The lines that make up this material should each be returned exactly.

---- Supplied records

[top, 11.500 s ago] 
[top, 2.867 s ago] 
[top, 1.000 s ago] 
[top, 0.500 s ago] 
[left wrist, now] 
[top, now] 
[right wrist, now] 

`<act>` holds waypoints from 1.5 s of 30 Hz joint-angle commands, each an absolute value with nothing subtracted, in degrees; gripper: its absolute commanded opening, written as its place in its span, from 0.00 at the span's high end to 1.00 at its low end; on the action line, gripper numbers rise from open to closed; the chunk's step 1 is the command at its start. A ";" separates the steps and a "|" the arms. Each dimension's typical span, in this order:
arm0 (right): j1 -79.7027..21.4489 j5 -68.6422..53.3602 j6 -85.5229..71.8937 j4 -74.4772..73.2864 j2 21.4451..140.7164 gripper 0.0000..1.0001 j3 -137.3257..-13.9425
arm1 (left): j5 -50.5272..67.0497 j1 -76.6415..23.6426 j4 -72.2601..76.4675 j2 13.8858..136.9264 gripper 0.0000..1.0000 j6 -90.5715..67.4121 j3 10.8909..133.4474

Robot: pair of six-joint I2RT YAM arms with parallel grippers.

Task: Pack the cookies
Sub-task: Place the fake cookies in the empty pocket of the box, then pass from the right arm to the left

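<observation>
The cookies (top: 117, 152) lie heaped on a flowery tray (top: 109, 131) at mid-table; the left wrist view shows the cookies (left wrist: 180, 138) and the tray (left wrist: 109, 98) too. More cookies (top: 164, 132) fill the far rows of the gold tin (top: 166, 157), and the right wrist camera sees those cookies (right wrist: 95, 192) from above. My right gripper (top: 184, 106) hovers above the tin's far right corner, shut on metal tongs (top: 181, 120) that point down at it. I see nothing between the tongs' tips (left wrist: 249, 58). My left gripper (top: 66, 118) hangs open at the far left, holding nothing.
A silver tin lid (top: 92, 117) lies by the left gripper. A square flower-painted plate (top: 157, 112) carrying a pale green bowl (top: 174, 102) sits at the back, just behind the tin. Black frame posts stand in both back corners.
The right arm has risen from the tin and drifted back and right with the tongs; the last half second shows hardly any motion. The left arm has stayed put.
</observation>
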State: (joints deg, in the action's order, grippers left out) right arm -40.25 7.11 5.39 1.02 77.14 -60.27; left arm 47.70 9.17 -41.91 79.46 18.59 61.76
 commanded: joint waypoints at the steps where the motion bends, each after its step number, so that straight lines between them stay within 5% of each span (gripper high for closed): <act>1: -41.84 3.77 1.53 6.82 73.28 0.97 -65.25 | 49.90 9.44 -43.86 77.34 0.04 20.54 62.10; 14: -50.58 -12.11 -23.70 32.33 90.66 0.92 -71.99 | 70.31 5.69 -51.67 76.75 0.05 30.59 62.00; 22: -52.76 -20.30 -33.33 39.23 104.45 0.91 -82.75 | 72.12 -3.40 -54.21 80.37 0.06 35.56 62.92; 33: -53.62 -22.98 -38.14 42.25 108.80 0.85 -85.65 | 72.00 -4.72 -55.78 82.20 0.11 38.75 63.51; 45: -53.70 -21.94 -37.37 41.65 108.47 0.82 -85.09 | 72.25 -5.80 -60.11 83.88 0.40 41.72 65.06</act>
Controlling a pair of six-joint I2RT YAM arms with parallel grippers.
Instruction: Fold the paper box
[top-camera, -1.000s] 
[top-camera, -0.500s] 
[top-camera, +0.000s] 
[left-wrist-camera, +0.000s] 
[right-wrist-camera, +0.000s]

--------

The completed task:
[top, 11.500 s ago] 
[top, 2.867 s ago] 
[top, 1.000 s ago] 
[top, 0.500 s ago] 
[left wrist, now] 
[top, now] 
[right wrist, now] 

`<act>` holds waypoints from 1.5 s of 30 Hz joint-angle commands, each an absolute value with nothing subtracted, in degrees; gripper: its absolute commanded opening, written as its place in its span, from 0.00 at the span's high end to 1.00 at its low end; on the action line, gripper numbers rise from open to closed; the chunk's step 1 is the command at its start. A ";" separates the steps and a "|" the arms. Each dimension's typical span, in this order:
arm0 (right): j1 -79.7027..21.4489 j5 -68.6422..53.3602 j6 -85.5229..71.8937 j4 -74.4772..73.2864 j2 21.4451..140.7164 gripper 0.0000..1.0001 j3 -137.3257..-13.9425
arm1 (left): j5 -50.5272..67.0497 j1 -76.6415..23.6426 j4 -72.2601..76.4675 j2 13.8858..136.9264 gripper 0.0000..1.0000 j6 -90.5715..67.4121 j3 10.8909..133.4474

Robot: pair of six-joint I2RT YAM arms with parallel grippers.

Task: Pack the cookies
Sub-task: Place the fake cookies in the empty pocket of the box, then pass from the right arm to the left

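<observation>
The cookies (top: 117, 152) lie heaped on a flowery tray (top: 109, 131) at mid-table; the left wrist view shows the cookies (left wrist: 180, 138) and the tray (left wrist: 109, 98) too. More cookies (top: 164, 132) fill the far rows of the gold tin (top: 166, 157), and the right wrist camera sees those cookies (right wrist: 95, 192) from above. My right gripper (top: 184, 106) hovers above the tin's far right corner, shut on metal tongs (top: 181, 120) that point down at it. I see nothing between the tongs' tips (left wrist: 249, 58). My left gripper (top: 66, 118) hangs open at the far left, holding nothing.
A silver tin lid (top: 92, 117) lies by the left gripper. A square flower-painted plate (top: 157, 112) carrying a pale green bowl (top: 174, 102) sits at the back, just behind the tin. Black frame posts stand in both back corners.
The right arm has risen from the tin and drifted back and right with the tongs; the last half second shows hardly any motion. The left arm has stayed put.
</observation>
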State: (joints deg, in the action's order, grippers left out) right arm -40.25 7.11 5.39 1.02 77.14 -60.27; left arm 47.70 9.17 -41.91 79.46 18.59 61.76
 commanded: joint waypoints at the steps where the motion bends, each after its step number, so that straight lines between them stay within 5% of each span (gripper high for closed): <act>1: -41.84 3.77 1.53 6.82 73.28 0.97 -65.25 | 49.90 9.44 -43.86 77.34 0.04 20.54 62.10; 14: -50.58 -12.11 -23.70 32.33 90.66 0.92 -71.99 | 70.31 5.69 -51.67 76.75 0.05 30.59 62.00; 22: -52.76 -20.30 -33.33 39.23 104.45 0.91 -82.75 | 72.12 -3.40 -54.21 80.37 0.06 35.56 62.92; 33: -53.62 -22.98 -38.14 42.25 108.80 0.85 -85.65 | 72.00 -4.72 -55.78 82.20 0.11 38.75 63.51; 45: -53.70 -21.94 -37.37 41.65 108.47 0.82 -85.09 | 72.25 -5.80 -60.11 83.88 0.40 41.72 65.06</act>
Controlling a pair of six-joint I2RT YAM arms with parallel grippers.
Instruction: Fold the paper box
[top-camera, -1.000s] 
[top-camera, -0.500s] 
[top-camera, +0.000s] 
[left-wrist-camera, +0.000s] 
[right-wrist-camera, +0.000s]

This answer is now complete.